Fitch forecasts a moderation in Iceland’s real GDP growth to 0.6% in 2024, from 4.1% in 2023, and later rising to 1.9% in 2025 and 2.4% in 2026.
It expects inflation to average 6.1% this year, and then decline to 4.1% next year.
The agency said Romania’s BBB- rating is supported by its EU membership and related capital inflows that support income convergence, external finances, and macro stability.
These factors, however, are balanced against large and persistent budget and current account deficits, high budget rigidities, and a high net external debtor position.
Fitch estimates Romania’s economy to grow 2.5% in 2024, after expanding 2.1% in 2023.
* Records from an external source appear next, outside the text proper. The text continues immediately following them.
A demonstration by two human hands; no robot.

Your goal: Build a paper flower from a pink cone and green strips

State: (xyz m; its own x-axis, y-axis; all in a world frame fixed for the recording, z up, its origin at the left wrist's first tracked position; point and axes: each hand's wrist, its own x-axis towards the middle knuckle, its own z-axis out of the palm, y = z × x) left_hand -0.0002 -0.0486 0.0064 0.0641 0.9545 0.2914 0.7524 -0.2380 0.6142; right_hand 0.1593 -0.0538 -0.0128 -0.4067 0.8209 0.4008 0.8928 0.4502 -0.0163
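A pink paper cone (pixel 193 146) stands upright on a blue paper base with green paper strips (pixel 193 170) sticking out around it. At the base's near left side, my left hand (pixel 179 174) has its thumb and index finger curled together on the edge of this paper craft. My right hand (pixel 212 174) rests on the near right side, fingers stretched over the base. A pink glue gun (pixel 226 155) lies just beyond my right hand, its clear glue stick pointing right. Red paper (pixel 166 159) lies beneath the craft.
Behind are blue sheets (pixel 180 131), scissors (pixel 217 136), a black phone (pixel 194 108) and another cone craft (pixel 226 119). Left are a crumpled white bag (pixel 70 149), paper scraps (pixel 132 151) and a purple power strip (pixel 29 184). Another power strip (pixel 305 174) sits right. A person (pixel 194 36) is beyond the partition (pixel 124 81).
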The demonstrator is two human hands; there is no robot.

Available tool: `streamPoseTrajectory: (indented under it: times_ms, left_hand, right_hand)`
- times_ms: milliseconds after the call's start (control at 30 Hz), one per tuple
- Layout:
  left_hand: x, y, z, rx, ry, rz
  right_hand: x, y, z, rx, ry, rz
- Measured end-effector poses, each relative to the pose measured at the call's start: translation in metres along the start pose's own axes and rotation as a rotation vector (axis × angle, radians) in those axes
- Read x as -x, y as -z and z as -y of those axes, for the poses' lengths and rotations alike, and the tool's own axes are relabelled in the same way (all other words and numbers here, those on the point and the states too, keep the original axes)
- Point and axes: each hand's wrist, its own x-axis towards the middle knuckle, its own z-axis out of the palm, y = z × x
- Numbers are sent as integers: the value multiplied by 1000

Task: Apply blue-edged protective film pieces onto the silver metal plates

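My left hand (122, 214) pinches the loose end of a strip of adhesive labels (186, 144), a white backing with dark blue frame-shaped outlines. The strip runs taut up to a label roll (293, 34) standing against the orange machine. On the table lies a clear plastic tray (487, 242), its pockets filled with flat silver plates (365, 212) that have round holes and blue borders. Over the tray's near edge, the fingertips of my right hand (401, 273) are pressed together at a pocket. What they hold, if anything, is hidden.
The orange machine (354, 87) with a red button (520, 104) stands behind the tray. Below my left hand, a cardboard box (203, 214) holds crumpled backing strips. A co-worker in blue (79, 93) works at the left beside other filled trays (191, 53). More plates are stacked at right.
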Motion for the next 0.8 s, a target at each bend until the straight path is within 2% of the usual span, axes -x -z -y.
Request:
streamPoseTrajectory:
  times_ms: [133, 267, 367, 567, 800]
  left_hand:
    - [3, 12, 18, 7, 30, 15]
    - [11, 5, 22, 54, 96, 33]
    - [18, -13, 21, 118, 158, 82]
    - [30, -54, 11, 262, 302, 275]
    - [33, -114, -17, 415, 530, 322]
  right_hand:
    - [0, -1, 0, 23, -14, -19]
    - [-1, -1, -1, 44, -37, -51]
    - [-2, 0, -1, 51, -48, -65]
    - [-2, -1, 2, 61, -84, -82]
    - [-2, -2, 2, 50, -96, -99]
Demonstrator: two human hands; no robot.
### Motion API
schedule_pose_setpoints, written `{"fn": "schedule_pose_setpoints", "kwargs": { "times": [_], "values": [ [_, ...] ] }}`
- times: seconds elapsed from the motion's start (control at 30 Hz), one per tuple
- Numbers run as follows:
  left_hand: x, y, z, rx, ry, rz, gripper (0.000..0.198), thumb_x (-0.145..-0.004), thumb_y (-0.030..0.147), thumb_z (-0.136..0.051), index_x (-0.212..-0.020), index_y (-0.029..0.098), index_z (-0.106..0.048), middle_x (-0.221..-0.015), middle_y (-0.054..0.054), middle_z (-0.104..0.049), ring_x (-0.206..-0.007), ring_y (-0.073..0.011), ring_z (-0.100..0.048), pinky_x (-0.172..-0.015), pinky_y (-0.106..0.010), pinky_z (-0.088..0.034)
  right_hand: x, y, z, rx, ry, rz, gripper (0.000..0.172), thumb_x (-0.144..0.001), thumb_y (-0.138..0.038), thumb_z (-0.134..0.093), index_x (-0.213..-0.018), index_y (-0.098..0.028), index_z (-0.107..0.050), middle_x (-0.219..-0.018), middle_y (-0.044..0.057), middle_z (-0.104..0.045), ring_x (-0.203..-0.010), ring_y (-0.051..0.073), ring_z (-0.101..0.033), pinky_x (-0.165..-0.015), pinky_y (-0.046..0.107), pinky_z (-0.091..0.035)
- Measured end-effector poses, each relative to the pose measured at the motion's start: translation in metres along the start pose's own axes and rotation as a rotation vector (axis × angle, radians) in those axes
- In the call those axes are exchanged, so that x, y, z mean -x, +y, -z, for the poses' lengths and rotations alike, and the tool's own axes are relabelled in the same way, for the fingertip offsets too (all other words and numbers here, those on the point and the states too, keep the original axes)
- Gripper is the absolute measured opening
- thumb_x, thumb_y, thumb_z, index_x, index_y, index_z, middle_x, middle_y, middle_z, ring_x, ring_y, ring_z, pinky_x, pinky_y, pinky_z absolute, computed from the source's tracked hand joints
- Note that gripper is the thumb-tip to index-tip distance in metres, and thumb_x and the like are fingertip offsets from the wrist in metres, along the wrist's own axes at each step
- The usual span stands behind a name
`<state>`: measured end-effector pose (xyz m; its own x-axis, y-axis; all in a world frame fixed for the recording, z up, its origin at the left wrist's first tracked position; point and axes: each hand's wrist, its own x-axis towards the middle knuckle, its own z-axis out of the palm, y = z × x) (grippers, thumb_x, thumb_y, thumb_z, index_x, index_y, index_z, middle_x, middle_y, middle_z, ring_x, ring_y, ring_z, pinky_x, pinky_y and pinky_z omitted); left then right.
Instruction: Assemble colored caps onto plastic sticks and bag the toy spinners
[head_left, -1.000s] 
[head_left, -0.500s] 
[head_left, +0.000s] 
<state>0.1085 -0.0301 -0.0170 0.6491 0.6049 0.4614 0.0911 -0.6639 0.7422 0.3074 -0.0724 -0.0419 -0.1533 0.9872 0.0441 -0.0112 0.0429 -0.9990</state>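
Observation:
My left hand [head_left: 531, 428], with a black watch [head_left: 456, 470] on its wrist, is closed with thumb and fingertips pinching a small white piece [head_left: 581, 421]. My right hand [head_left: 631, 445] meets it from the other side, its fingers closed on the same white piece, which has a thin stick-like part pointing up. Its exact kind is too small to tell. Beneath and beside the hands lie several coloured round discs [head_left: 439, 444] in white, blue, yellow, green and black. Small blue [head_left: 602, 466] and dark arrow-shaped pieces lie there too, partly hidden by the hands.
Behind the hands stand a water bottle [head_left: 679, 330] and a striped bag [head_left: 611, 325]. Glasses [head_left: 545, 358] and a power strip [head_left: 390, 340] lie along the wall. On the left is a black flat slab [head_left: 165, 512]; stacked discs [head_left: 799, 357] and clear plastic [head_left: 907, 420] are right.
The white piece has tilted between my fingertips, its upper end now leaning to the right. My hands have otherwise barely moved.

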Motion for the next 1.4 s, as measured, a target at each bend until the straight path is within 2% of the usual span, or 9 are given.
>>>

“Headline inflation (national CPI measure) has been close to 5% in recent months, compared with double digits until June 2023. Core inflation fell to 5.5% in July 2024, the lowest since January 2022,” it said in a separate statement on Friday.
The US’ rating of AA+ is supported by its structural strengths, high per capita income, its position as the world’s largest economy, and a dynamic business environment, including its financing flexibility from the issuance of the US dollar — the world’s reserve currency.
Those, however, are constrained by high fiscal deficits, a substantial interest burden, and high government debt, it said Thursday in a statement.
“The outcome of the upcoming Nov. 5, 2024 presidential and congressional elections will be important for U.S. economic and fiscal policies. However, Fitch believes the underlying fiscal position will remain largely unchanged despite the differing economic objectives, tax policies, and spending priorities of Vice President Kamala Harris and former President Donald Trump. We expect most of the 2017 tax cuts will be extended under either Trump or Harris,” it said.
Fitch said its expect the Federal Reserve’s first interest rate cut to occur in September, followed by another 25 basis points of cut in December, and an additional 125 basis points of cuts next year.